Flexibility of architectural choices: The flexibility of NativeScript's four architectural choices - JavaScript, TypeScript, Angular, and Vue - is highly valued by users. This flexibility has been mentioned by a significant number of reviewers who appreciate being able to choose the framework they are most comfortable with and easily transition from prototype to final product.
Native API access and performance: The fact that NativeScript offers 100-day zero Native API access is seen as a major advantage by many users. Multiple reviewers mention this feature as it allows them to leverage the full power of native UI and achieve better performance compared to other frameworks like Ionic or PhoneGap. This capability gives developers more flexibility and control over their app's performance.
We used NativeScript as per customer requests to implement mobile and web-based cross-platform applications used in the customer service industry. The customer wanted to implement the application in the Angular web framework and then port it to Android. We chose NativeScript as one of its main selling points was the cross-compatibility with writing the code in an Angular web app.
Pros
Teach the basics of the framework
Integrate to existing Angular project
Cons
Lots of bugs in the android build, visual and interface wise as well.
Android functions were missing which was crucial
Poor plugin support, buggy plugins
Low response time to new android features
Likelihood to Recommend
I gotta be honest, after a PoC period, we choose to rewrite the whole application in a different cross-platform app. Our developers had to invest a lot of time and effort to debug a lot of plugin-related issues, which we needed to utilize the android mobile phone capabilities. QR reader, special visualizations, and fine-tuning were really hard and often resulted in writing native Android code instead of using the shared Angular code. In the end, we think that writing a standalone Android app and an Angular app would have been a better alternative, as the shared code base was so unreliable that it did not save us any time.
NativeScript (NS) is JavaScript that runs on a system-specific JSVM (V8 for Android, WebKit iOS). And everything would be sad if not for one thing - NS provides access to all system APIs. Moreover, NS has full support for the Angular framework. Mobile apps that we built with NS have full access to the platform APIs as if they were developed in XCode or Android Studio. Also with the help of NS we can also include third-party libraries from resources such as Cocoapods, Android Arsenal, Maven, and npm.js into applications without creating additional layers.
Pros
Access to the entire native API
Support for native iOS and Android libraries
Cross-platform declarative UI and source code
Powerful data visualization with native UI tools provided
Cons
The need to know the native Android and iOS APIs to access device hardware and other platform-specific functionality
Not all user interface components are available for free
NativeScript has no HTML and DOM, which requires some deep knowledge of different UI tools to be implemented instead
Likelihood to Recommend
NativeScript allows to easily integrate with native APIs by threading models. Moreover, the framework itself can be integrated with Angular, VueJS and JavaScript due to the fact that it was built on based on these frameworks. It allows you to easily maintain if you projects are based on these frameworks. Therefore, for the development of cross-platform applications it can be very handy!

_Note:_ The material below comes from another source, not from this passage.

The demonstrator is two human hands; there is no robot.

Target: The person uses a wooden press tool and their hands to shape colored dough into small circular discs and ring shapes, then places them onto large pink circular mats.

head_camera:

In an effort to move from having separate projects for Angular web development and Android Studio for Andriod app development, I have been trying to replace the multiple projects with a single NativeScript project and add support for iOS devices. I have worked as a consultant for other organizations who also tried to use NativeScript for the exact same reason. One of the prior organizations was a large US government department, and another was a private organization who facilitates the trading of goods internationally.
Pros
Executes really fast compared to other alternatives
Compiles down to native code and runs as a native app
Provides a way to split custom content, including CSS styles, into separate files per target platform
Cons
The ABSOLUTE WORST documentation I have ever seen for an environment which advertises direct involvement with Google and other vendors. Their website content appears to be written once as a version comes out, and then is never updated again as follow-on versions with significant changes are released.
Examples provided are often written from an expert's view, making far too many assumptions, and containing too much outdated content, to be useful to any developer who is just learning the environment.
Some areas of considerable interest, such as the development of composite plugins (draw on the use of existing components as opposed to new native components), are void of ANY useful support.
Support is left up to the use of stackoverflow.com questions and answers, and several of those who respond frequently, do so with language which comes across in an arrogant manner, and only serves to help in a specific instance, not in a global manner which would be useful to all.
The description of the environment is misleading. One is often led to believe that use of NativeScript will significantly reduce development effort and time. I would venture to guess that in most cases, this is untrue. A lot of effort is spent trying to keep the web app and the mobile apps at the same level of development, because the NativeScript components DO NOT support web pages. The user interface of a web app is still almost entirely new development.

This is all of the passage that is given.